----- Available data
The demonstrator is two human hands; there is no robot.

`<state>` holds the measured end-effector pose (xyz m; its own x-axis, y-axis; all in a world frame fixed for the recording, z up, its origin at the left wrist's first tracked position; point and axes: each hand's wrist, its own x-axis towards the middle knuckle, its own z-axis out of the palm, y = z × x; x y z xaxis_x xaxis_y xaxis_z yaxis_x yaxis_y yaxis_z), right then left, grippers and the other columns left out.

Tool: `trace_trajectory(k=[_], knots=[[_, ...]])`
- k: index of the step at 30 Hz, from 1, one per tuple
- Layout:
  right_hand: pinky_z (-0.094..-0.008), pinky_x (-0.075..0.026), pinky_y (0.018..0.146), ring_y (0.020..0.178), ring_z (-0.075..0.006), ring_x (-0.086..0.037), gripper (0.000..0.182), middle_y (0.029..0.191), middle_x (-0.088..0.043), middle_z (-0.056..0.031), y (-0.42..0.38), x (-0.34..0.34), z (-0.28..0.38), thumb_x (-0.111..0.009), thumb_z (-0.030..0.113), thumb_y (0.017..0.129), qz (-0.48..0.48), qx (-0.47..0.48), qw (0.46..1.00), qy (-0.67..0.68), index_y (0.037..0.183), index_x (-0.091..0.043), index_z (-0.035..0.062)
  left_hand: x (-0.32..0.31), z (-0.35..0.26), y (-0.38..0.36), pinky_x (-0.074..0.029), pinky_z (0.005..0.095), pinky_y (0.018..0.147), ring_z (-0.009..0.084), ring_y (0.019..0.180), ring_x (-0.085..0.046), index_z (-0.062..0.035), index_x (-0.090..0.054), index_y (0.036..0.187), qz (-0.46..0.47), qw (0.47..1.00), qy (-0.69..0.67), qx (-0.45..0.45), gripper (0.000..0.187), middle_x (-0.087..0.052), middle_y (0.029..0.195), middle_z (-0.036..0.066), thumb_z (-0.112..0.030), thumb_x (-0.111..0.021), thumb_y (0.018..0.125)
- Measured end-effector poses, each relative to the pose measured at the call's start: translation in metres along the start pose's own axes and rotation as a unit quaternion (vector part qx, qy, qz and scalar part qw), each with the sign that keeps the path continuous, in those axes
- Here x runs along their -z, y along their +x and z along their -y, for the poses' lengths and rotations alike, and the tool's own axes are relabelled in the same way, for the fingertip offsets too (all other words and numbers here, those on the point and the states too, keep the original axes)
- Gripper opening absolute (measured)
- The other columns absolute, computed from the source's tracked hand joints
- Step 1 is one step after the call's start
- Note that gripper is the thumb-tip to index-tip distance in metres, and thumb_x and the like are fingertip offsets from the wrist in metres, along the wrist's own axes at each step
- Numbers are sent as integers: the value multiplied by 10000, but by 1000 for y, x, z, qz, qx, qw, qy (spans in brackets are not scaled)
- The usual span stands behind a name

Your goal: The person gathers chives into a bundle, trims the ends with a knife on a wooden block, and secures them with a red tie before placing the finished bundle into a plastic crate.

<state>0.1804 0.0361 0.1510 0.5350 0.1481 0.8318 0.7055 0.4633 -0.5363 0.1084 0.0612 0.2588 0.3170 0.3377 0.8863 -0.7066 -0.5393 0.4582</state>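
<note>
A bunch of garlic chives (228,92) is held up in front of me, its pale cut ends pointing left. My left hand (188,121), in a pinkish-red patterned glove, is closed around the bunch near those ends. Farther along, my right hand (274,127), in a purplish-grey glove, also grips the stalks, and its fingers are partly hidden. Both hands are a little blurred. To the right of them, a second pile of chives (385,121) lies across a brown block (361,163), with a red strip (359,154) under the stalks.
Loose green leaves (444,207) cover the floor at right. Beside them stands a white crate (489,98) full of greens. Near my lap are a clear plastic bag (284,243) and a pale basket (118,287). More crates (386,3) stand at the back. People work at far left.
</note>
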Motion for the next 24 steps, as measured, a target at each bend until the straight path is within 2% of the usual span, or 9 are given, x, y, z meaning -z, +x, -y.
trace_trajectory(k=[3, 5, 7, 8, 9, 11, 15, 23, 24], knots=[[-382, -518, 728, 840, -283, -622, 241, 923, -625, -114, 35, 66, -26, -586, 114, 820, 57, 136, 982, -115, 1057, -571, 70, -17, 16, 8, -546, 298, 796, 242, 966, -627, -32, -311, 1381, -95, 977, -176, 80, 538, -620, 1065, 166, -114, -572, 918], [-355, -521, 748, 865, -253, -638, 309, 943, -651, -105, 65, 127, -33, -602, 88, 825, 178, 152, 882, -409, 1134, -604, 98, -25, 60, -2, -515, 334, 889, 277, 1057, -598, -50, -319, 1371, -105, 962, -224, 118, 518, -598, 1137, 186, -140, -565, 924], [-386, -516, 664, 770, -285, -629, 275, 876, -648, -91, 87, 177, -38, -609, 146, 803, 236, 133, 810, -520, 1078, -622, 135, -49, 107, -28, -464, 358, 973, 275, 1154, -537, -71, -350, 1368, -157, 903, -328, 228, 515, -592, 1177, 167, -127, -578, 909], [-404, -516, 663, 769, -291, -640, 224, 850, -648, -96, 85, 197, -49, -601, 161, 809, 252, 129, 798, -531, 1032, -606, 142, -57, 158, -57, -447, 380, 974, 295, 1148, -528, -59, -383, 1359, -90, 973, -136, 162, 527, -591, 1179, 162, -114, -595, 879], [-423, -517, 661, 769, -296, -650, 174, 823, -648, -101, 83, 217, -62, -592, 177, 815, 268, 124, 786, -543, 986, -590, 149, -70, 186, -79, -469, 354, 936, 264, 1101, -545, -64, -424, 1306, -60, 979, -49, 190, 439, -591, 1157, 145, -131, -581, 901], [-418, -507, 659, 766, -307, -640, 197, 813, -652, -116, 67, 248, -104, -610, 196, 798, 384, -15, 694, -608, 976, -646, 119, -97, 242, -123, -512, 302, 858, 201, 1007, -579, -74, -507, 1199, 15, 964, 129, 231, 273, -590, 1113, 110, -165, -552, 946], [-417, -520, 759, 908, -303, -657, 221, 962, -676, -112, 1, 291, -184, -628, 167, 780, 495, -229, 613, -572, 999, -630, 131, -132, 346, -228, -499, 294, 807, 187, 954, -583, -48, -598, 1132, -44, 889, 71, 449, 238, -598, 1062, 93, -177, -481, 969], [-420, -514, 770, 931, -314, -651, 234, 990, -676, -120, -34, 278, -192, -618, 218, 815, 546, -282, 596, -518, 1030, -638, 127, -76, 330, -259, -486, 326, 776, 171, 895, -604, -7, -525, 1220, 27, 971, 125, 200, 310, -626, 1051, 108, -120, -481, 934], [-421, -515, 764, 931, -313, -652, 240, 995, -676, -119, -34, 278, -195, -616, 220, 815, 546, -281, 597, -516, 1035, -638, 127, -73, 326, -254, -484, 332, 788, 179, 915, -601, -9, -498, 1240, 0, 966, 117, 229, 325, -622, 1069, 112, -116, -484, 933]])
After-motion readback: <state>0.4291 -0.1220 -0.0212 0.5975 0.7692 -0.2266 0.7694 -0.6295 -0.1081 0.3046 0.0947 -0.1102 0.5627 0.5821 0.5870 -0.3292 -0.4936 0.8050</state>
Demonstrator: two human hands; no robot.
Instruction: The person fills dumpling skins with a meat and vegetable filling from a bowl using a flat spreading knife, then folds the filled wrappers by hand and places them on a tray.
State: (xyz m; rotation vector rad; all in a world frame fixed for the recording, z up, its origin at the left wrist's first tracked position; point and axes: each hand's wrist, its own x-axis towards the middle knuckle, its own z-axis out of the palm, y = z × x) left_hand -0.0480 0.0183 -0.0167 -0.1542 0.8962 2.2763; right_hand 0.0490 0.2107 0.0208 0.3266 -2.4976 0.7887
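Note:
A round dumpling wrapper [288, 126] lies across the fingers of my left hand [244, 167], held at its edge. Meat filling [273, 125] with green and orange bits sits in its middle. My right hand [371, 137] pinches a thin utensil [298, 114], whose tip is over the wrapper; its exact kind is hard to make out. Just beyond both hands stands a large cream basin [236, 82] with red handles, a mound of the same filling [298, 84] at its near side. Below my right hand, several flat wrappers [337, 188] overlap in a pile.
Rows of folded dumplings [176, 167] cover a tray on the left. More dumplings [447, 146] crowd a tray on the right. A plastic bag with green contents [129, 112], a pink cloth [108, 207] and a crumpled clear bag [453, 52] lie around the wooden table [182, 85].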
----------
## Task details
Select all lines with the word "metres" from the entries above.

## Finished exercise
- Measured end-effector poses, each relative to the pose measured at the call's start: translation in metres along the start pose's own axes and rotation as a unit quaternion (vector part qx, qy, qz and scalar part qw), each with the sign that keeps the path continuous, in those axes
- Note that gripper is the thumb-tip to index-tip distance in metres, and thumb_x and the like are fingertip offsets from the wrist in metres, along the wrist's own axes at each step

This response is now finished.